How to complete this task = The answer should consist of each line below that contains the word "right".
━━━━━ Collected data
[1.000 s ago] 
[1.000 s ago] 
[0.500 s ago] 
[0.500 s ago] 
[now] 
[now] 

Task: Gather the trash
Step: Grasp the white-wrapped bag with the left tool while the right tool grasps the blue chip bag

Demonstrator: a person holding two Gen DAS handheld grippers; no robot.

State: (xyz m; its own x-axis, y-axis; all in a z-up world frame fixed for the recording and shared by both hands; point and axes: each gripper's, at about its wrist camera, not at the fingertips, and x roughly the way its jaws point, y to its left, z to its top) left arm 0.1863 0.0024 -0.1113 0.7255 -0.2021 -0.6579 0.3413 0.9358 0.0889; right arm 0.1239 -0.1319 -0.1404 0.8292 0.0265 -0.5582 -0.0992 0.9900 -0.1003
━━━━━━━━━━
Task result =
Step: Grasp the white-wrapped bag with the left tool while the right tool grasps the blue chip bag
State: (xyz m; its own x-axis, y-axis; all in a z-up world frame fixed for the recording and shared by both hands; point and axes: each gripper's, at about its wrist camera, not at the fingertips, and x roughly the way its jaws point, y to its left, z to its top) left arm 0.1863 0.0024 -0.1113 0.7255 -0.2021 -0.6579 0.3413 0.9358 0.0889; right arm 0.1239 -0.1319 -0.1404 0.8292 0.0265 -0.5582 -0.0992 0.9900 -0.1003

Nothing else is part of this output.